MedWatch: Calling 911

It’s one of the first phone numbers we learn — 911.

We hear stories all the time about children saving a parent or caregiver because they didn’t think twice about calling when something happened, but adults aren’t necessarily doing the same thing.

Michelle Dunaway shares an important lesson in today’s MedWatch.

“I hear quite often, ‘We don’t want to bother you’,” says Daryl Case, I.C. paramedic.

“Don’t say, ‘Let’s wait and see if it gets better’,” advises interventional cardiologist James Fox, M.D.

“Denial is another big one. ‘It’s indigestion, it’s something else, it’s not a heart attack.’ And, unfortunately, a lot of times it is,” adds Case.


We all know it’s there in case of an emergency, but for whatever reason people aren’t always using it, and it’s killing them.

“You get one shot at some of these time dependent emergencies and we’d rather show up when a patients is nearly sick rather than when they’re in cardiac arrest. Cardiac arrest survivability is less than 10 percent in most of the nation,” explains Case.

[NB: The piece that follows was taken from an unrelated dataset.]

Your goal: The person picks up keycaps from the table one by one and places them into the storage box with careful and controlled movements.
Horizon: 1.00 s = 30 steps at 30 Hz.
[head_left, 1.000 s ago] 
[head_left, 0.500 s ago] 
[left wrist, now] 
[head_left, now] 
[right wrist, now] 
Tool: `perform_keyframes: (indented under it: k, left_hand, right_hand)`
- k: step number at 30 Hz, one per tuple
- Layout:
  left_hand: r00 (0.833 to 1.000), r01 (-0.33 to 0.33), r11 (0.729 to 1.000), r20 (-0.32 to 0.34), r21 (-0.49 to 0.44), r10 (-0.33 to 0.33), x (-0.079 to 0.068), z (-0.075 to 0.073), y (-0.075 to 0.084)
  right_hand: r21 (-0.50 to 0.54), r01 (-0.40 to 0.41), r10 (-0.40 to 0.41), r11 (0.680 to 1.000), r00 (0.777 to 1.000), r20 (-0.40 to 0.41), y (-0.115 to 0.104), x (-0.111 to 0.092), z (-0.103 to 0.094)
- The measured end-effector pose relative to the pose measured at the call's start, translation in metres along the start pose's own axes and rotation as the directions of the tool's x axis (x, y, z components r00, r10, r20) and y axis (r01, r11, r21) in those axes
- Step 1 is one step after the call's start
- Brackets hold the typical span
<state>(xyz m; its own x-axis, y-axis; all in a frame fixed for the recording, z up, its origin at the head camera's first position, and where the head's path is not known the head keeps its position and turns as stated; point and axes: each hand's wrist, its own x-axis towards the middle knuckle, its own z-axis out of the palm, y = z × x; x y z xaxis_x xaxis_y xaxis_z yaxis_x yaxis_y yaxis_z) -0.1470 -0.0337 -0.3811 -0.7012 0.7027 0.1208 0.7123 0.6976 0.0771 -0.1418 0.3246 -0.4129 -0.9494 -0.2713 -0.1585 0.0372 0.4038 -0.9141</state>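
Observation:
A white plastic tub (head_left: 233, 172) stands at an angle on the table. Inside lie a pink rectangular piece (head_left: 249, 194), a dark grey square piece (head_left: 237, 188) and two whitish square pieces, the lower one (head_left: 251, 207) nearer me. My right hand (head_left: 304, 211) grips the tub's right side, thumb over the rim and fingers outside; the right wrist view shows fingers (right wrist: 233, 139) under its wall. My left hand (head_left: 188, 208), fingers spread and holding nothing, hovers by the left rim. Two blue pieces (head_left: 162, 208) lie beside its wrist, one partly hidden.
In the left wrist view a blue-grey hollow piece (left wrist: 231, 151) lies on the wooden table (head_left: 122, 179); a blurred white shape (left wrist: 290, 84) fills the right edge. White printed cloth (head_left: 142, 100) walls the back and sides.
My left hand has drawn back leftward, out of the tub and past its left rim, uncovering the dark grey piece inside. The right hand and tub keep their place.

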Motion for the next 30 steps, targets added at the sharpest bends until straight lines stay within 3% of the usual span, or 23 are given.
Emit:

That means patients or their families should pick up the phone at the first sign that something is wrong.

“Whether it’s a heart attack patient that needs a cardiac catheterization or it’s a trauma patient that needs immediate surgery, minutes matter. Every minute that ticks by the organ, no matter what that organ is, is going to be damaged due to lack of blood flow,” says Case.

Some feel they save time by driving themselves, but the cost is care paramedics provide on the way.

“The cannot only identify what the problem is, they can call the hospital ahead of time so the personnel that might be necessary to help you can either be there, or be en-route, or have the equipment necessary already turned on and warmed up. So it markedly shortens the amount of time from when you’re first having a problem to getting taken care of,” says Dr. Fox.

And those paramedics are the first ones who want you to make that call — quickly.

“We want to get to people before they get that sick. It’s not a bothering thing, you take North Flight into account, they’re staffed 24 hours a day, 7 days a week. They’re waiting for these emergencies. We have the systems in place to take care of those, so we want people to utilize that system,” explains Case.

And if it turns out to be something that’s not too serious, that’s even better.

“We’re more than happy to use our system in place and treat you for the worse. If it’s something else, thank God. It’s not a big event, so this is easy,” says Case.